-- Problem to work on --
An exact copy of the lines of the listing below between the "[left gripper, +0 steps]" line and the "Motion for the" line, both included, is the whole answer; please omit the pictures.

-- Material for the task --
=== Begin Enclosure ===

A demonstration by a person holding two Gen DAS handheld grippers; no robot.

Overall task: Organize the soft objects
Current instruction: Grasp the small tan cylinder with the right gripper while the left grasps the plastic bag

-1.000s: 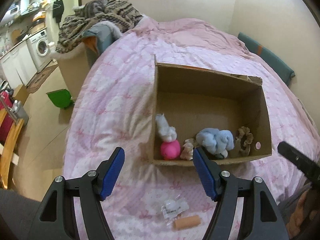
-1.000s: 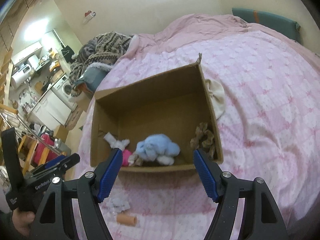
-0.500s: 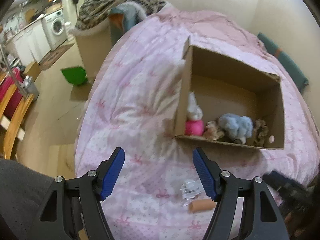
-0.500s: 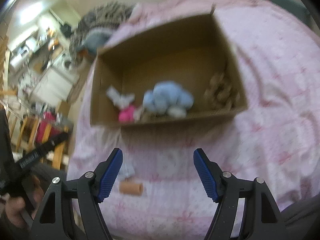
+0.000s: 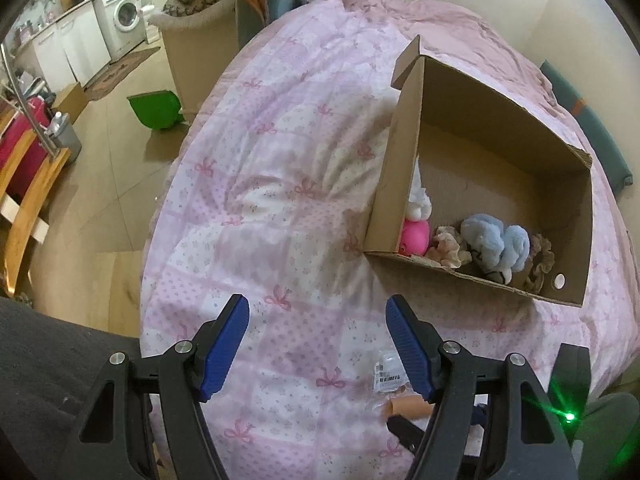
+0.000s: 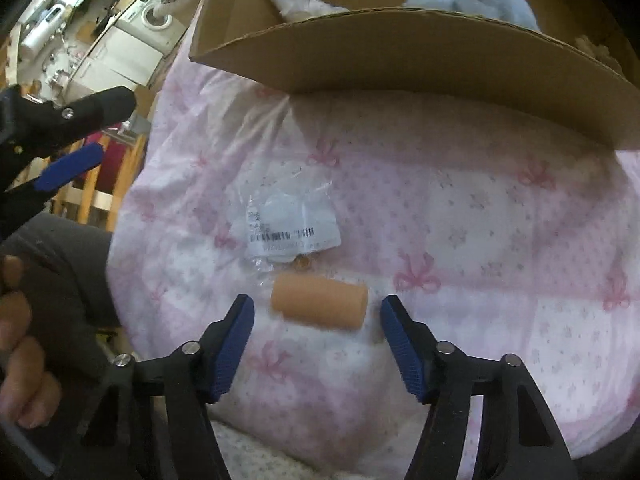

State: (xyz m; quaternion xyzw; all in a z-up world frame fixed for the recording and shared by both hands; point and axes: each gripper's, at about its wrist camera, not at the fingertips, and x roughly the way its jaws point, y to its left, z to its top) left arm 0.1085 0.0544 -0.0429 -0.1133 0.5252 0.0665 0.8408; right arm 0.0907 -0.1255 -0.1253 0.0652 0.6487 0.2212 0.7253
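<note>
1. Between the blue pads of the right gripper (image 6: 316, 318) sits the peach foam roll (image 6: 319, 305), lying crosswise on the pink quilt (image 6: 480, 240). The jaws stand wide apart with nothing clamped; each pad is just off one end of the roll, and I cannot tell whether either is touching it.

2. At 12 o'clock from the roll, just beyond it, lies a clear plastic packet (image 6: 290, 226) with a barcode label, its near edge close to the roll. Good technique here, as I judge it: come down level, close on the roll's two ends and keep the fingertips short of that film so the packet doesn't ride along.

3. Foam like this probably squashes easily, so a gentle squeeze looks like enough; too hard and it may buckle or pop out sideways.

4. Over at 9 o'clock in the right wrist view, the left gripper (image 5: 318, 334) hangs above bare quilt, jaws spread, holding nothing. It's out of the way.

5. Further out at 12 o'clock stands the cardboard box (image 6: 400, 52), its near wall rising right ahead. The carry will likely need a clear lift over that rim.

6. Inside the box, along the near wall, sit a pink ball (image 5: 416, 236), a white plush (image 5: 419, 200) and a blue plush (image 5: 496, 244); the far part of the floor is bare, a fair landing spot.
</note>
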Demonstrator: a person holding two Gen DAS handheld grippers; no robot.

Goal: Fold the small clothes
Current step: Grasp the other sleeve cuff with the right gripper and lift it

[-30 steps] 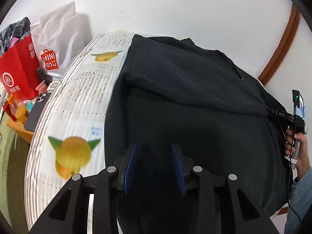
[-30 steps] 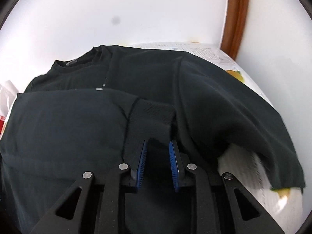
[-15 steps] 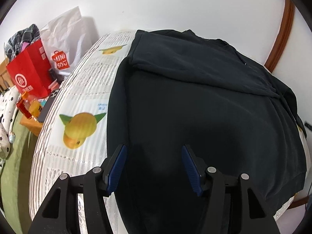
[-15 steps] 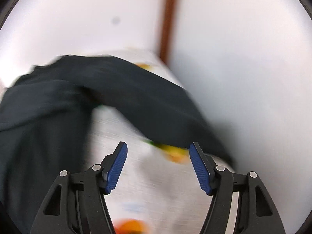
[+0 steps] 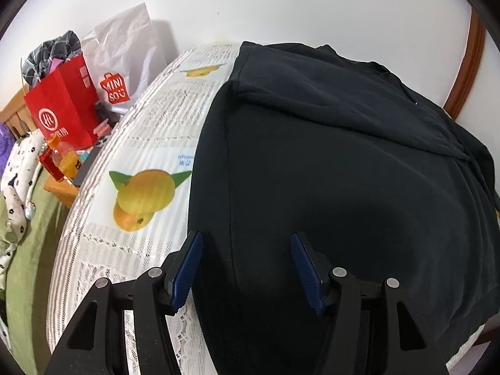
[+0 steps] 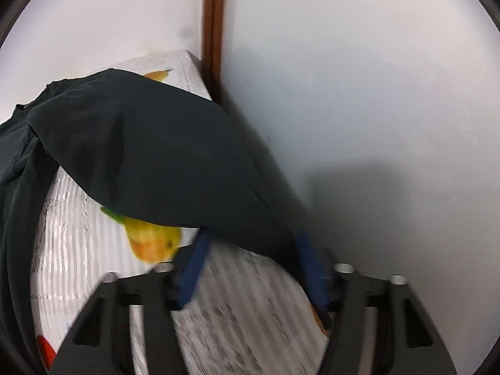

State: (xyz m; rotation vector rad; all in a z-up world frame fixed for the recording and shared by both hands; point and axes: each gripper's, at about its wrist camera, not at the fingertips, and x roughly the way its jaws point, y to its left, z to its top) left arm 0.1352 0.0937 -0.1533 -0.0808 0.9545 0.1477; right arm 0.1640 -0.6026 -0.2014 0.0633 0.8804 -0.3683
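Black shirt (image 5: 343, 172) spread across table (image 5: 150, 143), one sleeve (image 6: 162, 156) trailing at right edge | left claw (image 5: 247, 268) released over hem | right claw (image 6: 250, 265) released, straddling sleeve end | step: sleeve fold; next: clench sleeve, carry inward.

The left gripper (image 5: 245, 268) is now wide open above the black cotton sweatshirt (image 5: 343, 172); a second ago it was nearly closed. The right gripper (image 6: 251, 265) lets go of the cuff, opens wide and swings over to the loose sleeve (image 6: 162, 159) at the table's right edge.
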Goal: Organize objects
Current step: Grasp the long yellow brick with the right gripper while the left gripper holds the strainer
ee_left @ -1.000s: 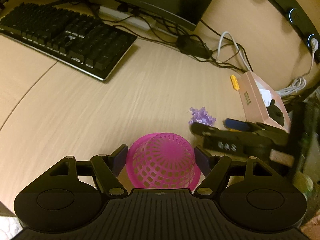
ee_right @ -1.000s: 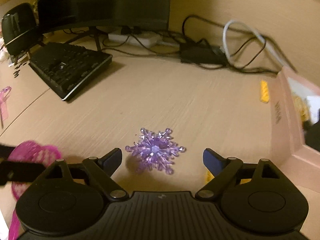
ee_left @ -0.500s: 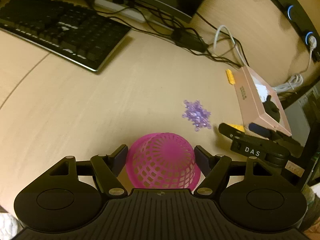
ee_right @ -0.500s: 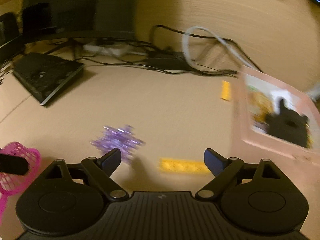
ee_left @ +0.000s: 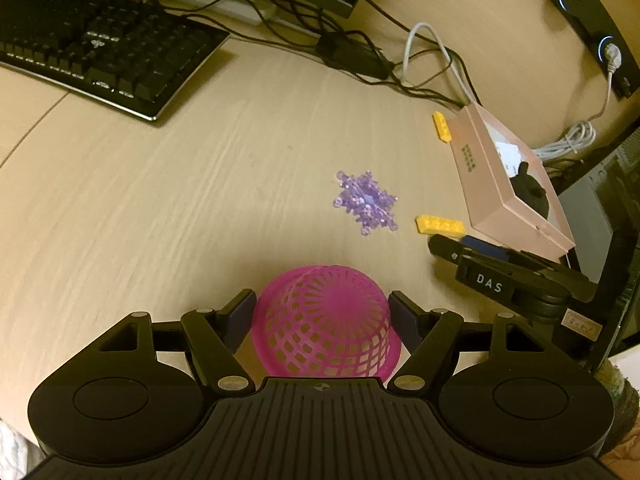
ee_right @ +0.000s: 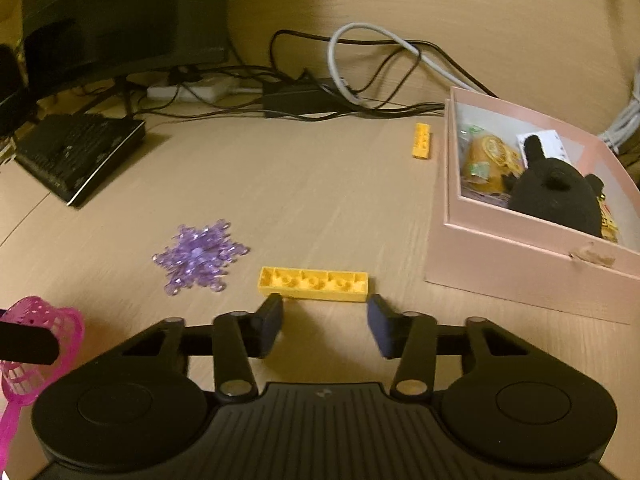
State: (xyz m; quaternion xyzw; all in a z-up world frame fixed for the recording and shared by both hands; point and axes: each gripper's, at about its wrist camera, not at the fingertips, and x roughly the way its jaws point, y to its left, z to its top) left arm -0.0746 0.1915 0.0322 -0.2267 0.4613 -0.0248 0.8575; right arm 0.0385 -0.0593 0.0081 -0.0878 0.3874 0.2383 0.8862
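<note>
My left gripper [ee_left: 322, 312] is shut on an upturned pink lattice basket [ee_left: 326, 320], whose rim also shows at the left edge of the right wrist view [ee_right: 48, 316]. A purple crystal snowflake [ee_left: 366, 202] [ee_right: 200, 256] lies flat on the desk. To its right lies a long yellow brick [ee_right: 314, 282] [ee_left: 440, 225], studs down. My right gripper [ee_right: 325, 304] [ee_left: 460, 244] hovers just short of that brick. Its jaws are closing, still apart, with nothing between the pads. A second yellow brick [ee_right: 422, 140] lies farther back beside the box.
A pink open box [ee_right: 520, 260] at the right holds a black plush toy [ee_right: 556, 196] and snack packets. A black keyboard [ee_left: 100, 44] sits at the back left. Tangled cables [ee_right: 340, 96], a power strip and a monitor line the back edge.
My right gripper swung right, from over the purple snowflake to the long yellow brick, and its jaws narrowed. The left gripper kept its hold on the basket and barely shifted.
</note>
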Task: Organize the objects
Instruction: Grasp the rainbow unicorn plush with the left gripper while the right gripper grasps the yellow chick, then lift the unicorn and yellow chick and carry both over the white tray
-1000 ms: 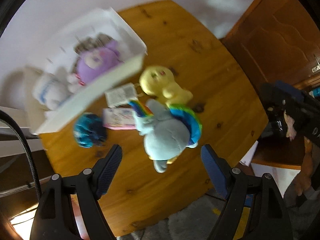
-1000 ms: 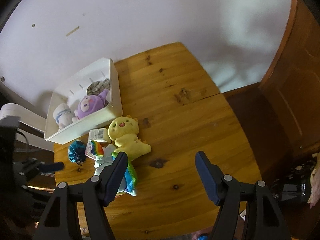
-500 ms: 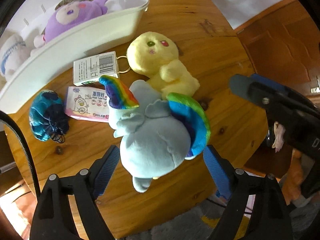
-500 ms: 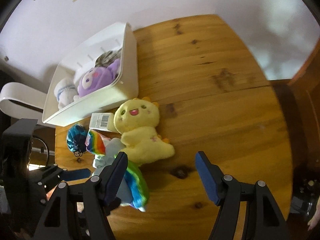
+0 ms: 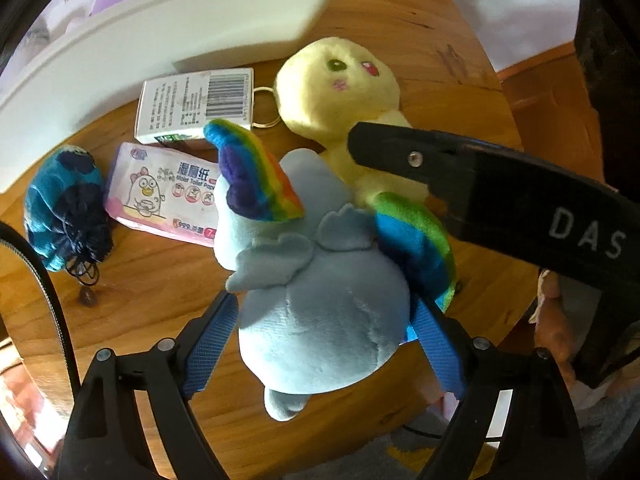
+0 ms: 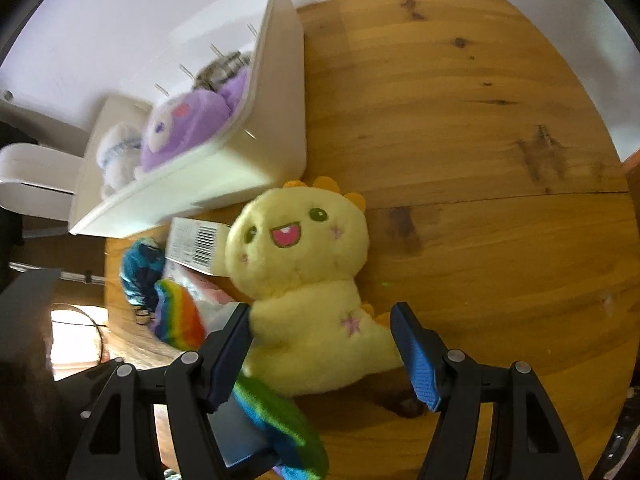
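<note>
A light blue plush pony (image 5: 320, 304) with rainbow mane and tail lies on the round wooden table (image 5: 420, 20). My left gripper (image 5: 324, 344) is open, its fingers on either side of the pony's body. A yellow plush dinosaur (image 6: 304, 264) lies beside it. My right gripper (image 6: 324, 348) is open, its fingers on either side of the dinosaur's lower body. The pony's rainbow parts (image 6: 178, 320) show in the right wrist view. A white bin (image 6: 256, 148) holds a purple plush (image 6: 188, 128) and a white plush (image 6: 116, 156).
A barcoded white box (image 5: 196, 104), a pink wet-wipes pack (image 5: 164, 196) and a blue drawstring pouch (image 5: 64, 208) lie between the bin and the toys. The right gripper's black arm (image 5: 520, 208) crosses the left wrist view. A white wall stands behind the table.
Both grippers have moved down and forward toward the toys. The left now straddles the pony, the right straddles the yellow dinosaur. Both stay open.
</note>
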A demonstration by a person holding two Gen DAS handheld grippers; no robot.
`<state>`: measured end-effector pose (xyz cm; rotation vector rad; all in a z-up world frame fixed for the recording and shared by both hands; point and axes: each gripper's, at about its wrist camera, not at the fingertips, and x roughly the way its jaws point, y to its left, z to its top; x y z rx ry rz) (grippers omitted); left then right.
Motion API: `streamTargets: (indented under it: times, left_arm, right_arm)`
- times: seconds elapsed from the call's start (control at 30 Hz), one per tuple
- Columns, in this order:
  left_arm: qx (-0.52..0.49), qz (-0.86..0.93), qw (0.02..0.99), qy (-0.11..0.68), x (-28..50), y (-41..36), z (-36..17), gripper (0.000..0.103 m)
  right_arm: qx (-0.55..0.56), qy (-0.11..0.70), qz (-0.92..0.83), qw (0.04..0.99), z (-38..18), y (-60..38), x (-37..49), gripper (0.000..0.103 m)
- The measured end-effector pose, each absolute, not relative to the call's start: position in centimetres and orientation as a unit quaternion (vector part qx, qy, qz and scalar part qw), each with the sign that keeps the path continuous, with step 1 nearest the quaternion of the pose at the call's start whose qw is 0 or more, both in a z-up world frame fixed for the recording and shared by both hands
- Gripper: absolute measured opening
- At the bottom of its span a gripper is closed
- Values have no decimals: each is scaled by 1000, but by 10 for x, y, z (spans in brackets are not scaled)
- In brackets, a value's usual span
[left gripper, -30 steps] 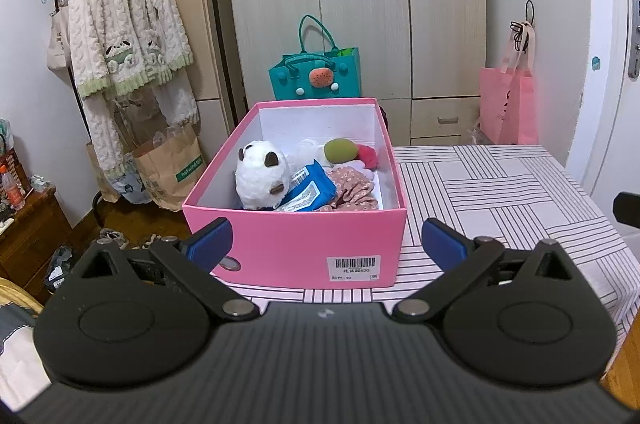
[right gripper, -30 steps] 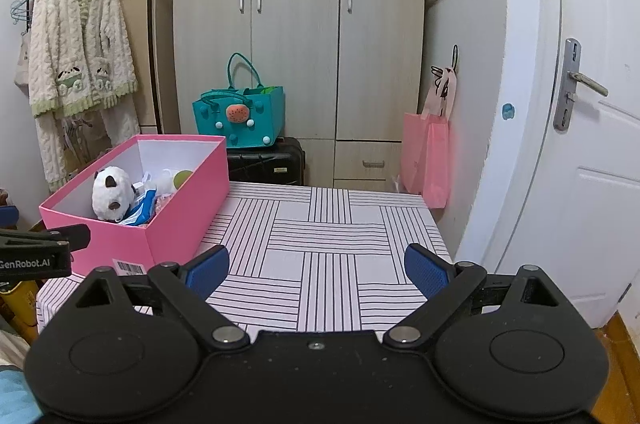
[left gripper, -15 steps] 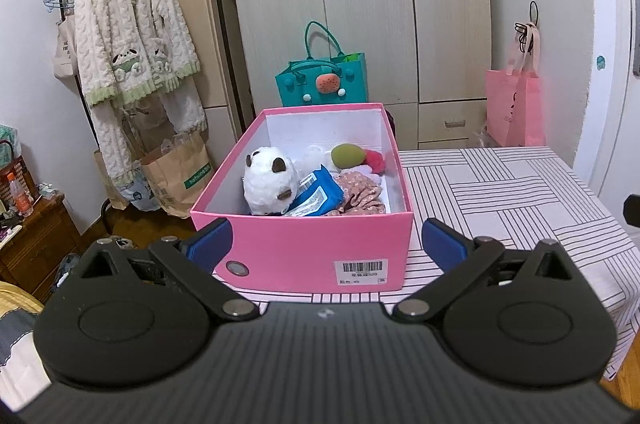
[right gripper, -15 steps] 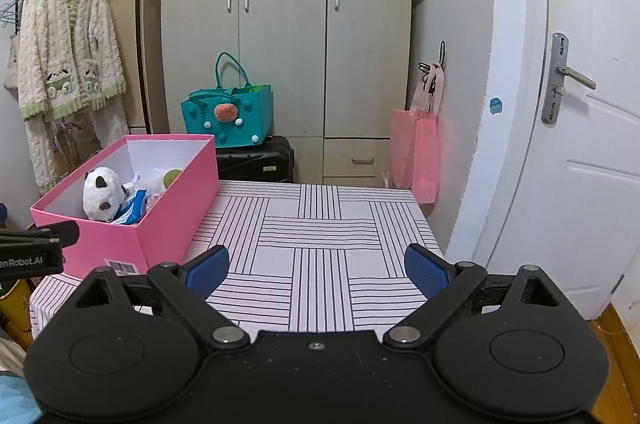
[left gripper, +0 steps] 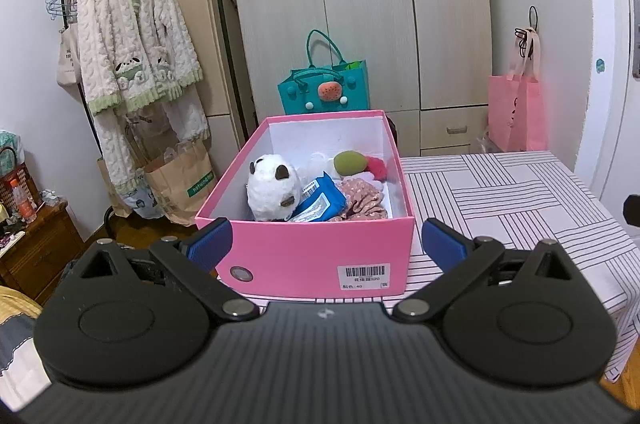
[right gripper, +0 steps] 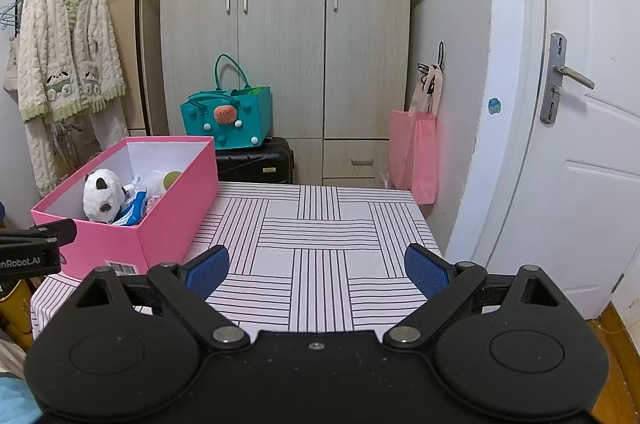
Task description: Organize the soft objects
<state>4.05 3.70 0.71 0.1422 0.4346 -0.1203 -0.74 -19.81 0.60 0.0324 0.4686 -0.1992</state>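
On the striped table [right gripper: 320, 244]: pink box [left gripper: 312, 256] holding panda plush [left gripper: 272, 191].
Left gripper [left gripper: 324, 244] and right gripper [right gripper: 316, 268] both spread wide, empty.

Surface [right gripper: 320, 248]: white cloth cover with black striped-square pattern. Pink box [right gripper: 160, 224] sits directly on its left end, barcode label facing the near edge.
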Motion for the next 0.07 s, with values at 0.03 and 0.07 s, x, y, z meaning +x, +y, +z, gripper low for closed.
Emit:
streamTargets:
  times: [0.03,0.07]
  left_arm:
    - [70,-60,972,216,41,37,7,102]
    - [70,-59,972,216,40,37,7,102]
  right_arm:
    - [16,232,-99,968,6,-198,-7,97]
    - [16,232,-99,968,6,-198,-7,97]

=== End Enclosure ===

-- Exercise answer --
[left gripper, +0 steps] 
[right gripper, +0 steps] 
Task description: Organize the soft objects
<state>4.05 3.70 0.71 0.1422 0.4346 -0.1203 -0.74 -19.81 0.60 0.0324 0.4686 -0.1992</state>
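On the striped table [right gripper: 320, 244]: pink box [left gripper: 312, 256] holding panda plush [left gripper: 272, 191].
Left gripper [left gripper: 324, 244] and right gripper [right gripper: 316, 268] both spread wide, empty.

Surface [right gripper: 320, 248]: white cloth cover with black striped-square pattern. Pink box [right gripper: 160, 224] sits directly on its left end, barcode label facing the near edge.
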Motion for the next 0.07 s, with values at 0.03 and 0.07 s, x, y, z meaning +x, +y, +z, gripper low for closed.

Nothing remains to be done in this exercise.